**What the task asks:** When you reach the line in the data below that contains "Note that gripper", please start repeating lines exactly, and stop after the line that contains "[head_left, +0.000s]", repeating nothing else.

*** Block opens ***

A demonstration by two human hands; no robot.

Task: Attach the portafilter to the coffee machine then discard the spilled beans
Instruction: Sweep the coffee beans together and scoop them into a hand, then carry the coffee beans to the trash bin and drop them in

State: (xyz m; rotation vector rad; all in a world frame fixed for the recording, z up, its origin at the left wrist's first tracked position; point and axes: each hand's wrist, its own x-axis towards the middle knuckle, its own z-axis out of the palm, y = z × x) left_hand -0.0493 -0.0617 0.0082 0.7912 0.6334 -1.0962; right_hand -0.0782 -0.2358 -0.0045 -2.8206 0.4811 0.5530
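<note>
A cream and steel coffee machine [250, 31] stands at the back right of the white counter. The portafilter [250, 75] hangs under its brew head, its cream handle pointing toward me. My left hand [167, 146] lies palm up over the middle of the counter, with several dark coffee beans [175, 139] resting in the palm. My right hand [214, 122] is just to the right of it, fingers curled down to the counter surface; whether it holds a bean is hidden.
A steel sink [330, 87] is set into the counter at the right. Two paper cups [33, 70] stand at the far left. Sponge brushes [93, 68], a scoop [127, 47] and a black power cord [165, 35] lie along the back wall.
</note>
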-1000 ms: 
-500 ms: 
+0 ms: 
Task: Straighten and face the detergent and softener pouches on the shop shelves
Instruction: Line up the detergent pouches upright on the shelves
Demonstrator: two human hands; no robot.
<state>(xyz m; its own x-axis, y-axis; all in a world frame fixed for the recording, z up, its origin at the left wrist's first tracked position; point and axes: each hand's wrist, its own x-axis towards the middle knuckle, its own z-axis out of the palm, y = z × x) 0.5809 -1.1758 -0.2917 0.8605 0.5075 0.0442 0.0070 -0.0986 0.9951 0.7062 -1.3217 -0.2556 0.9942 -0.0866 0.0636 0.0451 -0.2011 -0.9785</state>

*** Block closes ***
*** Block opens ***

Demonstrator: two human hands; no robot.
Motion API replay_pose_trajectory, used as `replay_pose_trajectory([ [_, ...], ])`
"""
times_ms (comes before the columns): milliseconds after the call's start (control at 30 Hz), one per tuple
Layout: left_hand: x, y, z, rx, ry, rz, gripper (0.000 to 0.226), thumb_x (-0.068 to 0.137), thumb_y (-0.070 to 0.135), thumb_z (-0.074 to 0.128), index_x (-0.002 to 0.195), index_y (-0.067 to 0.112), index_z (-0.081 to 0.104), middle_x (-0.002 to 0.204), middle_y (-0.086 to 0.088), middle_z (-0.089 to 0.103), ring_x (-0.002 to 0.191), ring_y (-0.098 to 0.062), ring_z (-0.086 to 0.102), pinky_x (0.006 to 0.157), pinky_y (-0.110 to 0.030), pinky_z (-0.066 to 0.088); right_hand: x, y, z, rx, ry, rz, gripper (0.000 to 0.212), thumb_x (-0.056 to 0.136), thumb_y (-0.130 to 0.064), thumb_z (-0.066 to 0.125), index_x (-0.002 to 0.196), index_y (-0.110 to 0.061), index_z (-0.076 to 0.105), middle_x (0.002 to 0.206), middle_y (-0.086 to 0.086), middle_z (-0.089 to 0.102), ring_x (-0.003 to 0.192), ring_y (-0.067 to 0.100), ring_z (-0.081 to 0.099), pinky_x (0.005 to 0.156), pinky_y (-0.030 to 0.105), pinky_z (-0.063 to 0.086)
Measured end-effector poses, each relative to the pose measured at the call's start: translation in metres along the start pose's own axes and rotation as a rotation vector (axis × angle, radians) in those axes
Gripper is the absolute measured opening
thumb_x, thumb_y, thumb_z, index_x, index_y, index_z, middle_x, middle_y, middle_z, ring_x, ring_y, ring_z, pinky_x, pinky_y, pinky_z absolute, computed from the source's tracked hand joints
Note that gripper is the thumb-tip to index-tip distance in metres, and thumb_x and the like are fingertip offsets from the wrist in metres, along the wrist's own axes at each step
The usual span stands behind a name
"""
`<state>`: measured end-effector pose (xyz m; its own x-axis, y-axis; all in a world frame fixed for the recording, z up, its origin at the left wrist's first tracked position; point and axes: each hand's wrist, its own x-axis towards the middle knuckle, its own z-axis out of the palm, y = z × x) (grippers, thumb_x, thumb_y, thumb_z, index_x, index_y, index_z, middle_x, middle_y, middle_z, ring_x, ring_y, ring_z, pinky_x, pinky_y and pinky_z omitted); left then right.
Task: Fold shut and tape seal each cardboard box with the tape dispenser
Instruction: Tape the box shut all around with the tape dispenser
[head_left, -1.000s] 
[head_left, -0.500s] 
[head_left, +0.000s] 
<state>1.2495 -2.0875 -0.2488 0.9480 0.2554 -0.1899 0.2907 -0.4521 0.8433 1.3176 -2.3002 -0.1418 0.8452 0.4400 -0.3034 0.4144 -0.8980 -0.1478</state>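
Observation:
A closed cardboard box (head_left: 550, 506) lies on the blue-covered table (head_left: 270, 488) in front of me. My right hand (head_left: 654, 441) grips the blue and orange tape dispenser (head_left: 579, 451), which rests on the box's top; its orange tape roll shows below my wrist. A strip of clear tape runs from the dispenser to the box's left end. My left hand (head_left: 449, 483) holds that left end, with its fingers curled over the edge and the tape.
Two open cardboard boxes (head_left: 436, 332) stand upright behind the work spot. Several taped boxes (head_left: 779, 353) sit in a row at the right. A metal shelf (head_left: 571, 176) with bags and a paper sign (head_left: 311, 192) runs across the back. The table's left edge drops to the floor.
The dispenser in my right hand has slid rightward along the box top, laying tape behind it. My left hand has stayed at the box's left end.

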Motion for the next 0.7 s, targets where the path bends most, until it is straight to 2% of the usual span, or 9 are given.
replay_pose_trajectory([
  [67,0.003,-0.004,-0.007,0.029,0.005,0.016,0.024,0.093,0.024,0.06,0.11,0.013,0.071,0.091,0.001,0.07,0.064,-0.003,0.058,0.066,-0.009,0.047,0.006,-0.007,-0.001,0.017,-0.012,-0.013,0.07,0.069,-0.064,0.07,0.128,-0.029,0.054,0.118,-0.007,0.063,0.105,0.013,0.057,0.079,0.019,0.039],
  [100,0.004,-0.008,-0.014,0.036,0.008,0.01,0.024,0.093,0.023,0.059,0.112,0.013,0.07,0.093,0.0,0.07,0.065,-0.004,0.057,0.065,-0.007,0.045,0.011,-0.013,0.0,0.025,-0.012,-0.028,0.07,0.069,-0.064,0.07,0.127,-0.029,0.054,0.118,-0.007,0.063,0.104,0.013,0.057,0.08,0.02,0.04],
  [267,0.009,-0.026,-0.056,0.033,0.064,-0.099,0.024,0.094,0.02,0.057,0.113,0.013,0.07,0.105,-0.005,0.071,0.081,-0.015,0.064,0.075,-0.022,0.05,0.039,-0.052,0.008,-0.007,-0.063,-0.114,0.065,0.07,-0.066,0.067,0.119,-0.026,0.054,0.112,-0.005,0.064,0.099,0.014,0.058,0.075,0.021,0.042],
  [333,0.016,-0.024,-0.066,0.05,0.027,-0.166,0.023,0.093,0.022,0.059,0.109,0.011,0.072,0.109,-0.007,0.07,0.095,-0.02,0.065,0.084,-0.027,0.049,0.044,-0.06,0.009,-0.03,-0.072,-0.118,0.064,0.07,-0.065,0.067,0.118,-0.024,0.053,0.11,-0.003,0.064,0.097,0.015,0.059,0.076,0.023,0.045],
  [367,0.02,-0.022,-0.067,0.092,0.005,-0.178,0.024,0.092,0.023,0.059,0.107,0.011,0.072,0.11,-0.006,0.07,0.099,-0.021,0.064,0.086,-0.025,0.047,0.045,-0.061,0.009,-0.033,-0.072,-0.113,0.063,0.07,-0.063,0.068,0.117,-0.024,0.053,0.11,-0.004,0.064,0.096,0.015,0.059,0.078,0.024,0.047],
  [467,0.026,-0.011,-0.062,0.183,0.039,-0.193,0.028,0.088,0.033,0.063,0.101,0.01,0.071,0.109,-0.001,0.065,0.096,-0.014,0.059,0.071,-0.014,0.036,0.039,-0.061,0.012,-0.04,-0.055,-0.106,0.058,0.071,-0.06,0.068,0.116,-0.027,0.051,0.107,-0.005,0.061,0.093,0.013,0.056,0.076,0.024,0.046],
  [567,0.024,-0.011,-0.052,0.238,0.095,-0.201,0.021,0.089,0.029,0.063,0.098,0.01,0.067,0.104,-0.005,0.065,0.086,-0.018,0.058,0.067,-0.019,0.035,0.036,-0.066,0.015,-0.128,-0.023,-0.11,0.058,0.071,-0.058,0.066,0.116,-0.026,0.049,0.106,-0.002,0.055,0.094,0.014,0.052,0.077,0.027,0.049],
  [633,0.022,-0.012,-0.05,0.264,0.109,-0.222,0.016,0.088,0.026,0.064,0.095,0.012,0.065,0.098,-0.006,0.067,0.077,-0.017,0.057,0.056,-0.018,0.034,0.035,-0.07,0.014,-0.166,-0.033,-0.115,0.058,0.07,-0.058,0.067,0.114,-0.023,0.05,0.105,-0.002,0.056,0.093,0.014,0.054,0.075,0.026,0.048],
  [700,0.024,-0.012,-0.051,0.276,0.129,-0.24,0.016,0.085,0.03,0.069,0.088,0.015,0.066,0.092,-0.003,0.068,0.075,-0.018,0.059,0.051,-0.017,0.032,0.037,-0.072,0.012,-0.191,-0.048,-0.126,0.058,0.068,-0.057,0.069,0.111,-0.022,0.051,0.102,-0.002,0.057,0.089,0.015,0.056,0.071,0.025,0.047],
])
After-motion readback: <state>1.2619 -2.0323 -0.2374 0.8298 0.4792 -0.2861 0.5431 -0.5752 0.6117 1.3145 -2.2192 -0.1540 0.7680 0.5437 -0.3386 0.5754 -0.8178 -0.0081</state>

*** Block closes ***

**Answer to the exercise:**
Note that gripper is the thumb-tip to index-tip distance in metres, and thumb_x and the like are fingertip offsets from the wrist in metres, along the wrist's own axes at each step
The usual span stands behind a name
"""
`<state>`: measured end-effector pose (xyz m; its own x-axis, y-axis; all in a world frame fixed for the recording, z up, its origin at the left wrist's first tracked position; point and axes: each hand's wrist, its own x-axis towards the middle knuckle, its own z-axis out of the palm, y = z × x) (grippers, thumb_x, thumb_y, thumb_z, index_x, index_y, index_z, middle_x, middle_y, middle_z, ring_x, ring_y, ring_z, pinky_x, pinky_y and pinky_z omitted); left then right.
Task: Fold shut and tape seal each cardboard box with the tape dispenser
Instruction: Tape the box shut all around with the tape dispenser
[head_left, -1.000s] 
[head_left, -0.500s] 
[head_left, +0.000s] 

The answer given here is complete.